All entries are to be copied verbatim, while the pictures stay out.

Records from a dataset:
────────
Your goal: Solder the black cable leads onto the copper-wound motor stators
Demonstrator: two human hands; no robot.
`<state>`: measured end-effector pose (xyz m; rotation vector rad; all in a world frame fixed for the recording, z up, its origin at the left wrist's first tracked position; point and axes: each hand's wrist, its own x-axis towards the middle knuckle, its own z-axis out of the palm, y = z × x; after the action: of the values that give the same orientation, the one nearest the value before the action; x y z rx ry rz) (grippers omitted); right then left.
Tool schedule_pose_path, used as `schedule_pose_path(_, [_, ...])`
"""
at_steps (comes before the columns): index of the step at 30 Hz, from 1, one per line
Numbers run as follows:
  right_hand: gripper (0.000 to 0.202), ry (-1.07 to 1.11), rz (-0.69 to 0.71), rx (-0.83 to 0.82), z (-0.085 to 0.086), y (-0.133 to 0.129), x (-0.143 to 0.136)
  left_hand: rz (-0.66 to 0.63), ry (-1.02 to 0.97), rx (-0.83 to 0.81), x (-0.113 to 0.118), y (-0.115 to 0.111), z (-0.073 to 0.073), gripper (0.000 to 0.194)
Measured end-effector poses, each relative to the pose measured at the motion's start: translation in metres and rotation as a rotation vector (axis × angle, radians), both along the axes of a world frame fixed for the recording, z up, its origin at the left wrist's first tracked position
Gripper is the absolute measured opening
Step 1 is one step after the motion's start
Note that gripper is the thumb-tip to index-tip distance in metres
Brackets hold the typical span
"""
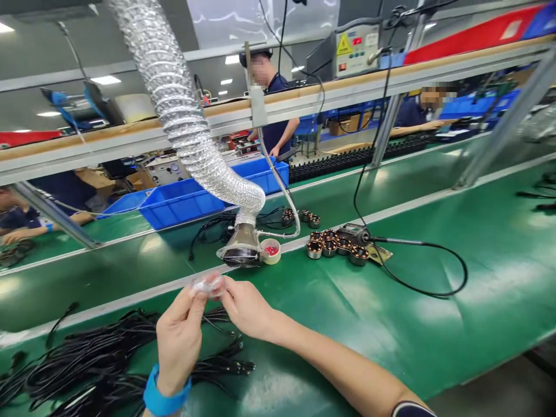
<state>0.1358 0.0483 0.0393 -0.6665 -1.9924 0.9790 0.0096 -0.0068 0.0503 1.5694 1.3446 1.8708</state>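
My left hand [180, 333], with a blue wristband [165, 394], is closed on a small clear plastic bag [206, 286]. The bag looks crumpled and blurred, and a pinkish tint shows through it; its contents cannot be made out. Fingers of my right hand [247, 306] pinch the bag's right end. Just beyond both hands hangs a metal fume hood [241, 246] on a silver flexible duct [186, 110]. Beside the hood stands a cream-coloured round tub [272, 255] with red small pieces in it.
Black cables [95, 353] lie bundled at the left on the green bench [339, 341]. Several copper-wound motor stators [330, 246] sit right of the hood, near a soldering iron [402, 241] and its looped cord. Blue bins [182, 202] stand behind. Co-workers [280, 121] are across the line.
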Motion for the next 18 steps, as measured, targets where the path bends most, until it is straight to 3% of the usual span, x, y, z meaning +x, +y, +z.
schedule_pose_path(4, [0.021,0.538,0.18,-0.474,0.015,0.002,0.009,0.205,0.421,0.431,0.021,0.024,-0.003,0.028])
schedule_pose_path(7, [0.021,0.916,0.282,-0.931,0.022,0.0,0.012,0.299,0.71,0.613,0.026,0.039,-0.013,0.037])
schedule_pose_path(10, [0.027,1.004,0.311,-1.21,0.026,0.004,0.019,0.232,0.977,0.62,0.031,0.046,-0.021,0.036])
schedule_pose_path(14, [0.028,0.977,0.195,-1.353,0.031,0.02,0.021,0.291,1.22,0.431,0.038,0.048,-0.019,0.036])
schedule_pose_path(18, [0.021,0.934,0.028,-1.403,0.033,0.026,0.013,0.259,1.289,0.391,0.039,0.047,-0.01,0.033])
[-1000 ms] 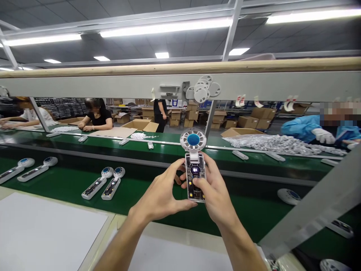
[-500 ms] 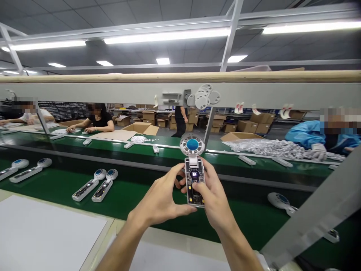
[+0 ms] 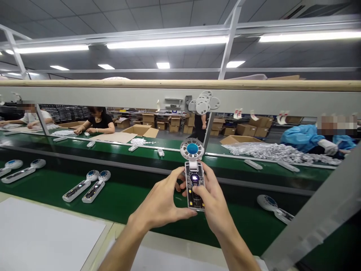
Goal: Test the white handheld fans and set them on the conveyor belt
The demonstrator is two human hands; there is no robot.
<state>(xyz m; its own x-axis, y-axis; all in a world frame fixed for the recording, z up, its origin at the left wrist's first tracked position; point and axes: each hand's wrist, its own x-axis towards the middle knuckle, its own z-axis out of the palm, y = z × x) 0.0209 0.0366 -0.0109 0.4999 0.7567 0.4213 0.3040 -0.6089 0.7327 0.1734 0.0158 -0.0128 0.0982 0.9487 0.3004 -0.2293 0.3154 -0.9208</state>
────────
### EXERCISE ANSWER
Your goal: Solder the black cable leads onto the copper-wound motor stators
Demonstrator: two human hands; no robot.
`<state>`: measured end-effector pose (xyz m; rotation vector rad; all in a world frame fixed for the recording, z up, its origin at the left wrist's first tracked position; point and axes: each hand's wrist, its own x-axis towards the middle knuckle, its own z-axis out of the palm, y = z × x; after the action: of the values that give the same orientation, the one nearest the value before the action; x y z rx ry rz) (grippers omitted); right then left.
Tool schedule_pose_path, used as `schedule_pose_path(_, [_, ...])`
"""
at_steps (comes before the columns): index of the step at 30 Hz, from 1, one per line
Numbers run as follows:
  right_hand: gripper (0.000 to 0.202), ry (-1.07 to 1.11), rz (-0.69 to 0.71), rx (-0.83 to 0.82), z (-0.085 to 0.086), y (-0.133 to 0.129), x (-0.143 to 0.136)
  left_hand: rz (-0.66 to 0.63), ry (-1.02 to 0.97), rx (-0.83 to 0.81), x (-0.113 to 0.118), y (-0.115 to 0.111), z (-0.073 to 0.073), gripper (0.000 to 0.194)
Measured end-effector poses, each relative to the pose measured at the motion's start: translation in metres and rotation as a rotation vector (axis × angle, radians), both along the axes of a world frame fixed for the recording, z up, its origin at the left wrist's first tracked position
Gripper is the absolute measured opening
Step 1 is one step after the motion's start
Note that gripper is the thumb-tip to index-tip distance in metres
Brackets hold the typical span
"""
<state>0.1358 0.0483 0.0393 -0.6665 -1.9924 0.9790 0.0096 -0.0068 0.0503 1.5694 1.3446 1.8708</state>
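My left hand [180, 333], with a blue wristband [165, 394], is closed on a small clear plastic bag [206, 286]. The bag looks crumpled and blurred, and a pinkish tint shows through it; its contents cannot be made out. Fingers of my right hand [247, 306] pinch the bag's right end. Just beyond both hands hangs a metal fume hood [241, 246] on a silver flexible duct [186, 110]. Beside the hood stands a cream-coloured round tub [272, 255] with red small pieces in it.
Black cables [95, 353] lie bundled at the left on the green bench [339, 341]. Several copper-wound motor stators [330, 246] sit right of the hood, near a soldering iron [402, 241] and its looped cord. Blue bins [182, 202] stand behind. Co-workers [280, 121] are across the line.
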Motion for the next 18 steps, as measured, targets where the path bends most, until it is straight to 3% of the usual span, x, y, z meaning +x, +y, +z.
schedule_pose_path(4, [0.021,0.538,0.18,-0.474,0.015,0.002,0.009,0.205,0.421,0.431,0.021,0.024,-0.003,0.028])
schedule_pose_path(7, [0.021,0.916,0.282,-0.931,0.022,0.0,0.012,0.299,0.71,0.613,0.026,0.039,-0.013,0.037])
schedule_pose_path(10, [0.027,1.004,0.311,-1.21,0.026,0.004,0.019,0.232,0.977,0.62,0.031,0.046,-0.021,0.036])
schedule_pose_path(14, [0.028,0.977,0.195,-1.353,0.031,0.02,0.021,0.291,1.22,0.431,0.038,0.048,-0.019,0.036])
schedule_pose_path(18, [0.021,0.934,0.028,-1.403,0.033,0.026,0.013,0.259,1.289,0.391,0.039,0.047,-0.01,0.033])
[-1000 ms] 
[-500 ms] 
[+0 ms] 
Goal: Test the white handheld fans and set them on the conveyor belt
The demonstrator is two human hands; there is no robot.
<state>(xyz m; its own x-axis, y-axis; all in a world frame fixed for the recording, z up, its origin at the left wrist's first tracked position; point and axes: each hand's wrist, its own x-axis towards the middle knuckle, its own z-axis out of the palm, y = z × x) 0.0209 0.0366 -0.0109 0.4999 0.7567 0.4213 0.3040 -0.6089 0.7327 0.1734 0.0158 -0.0128 0.0982 0.9487 0.3004 -0.2293 0.3154 -0.9208</state>

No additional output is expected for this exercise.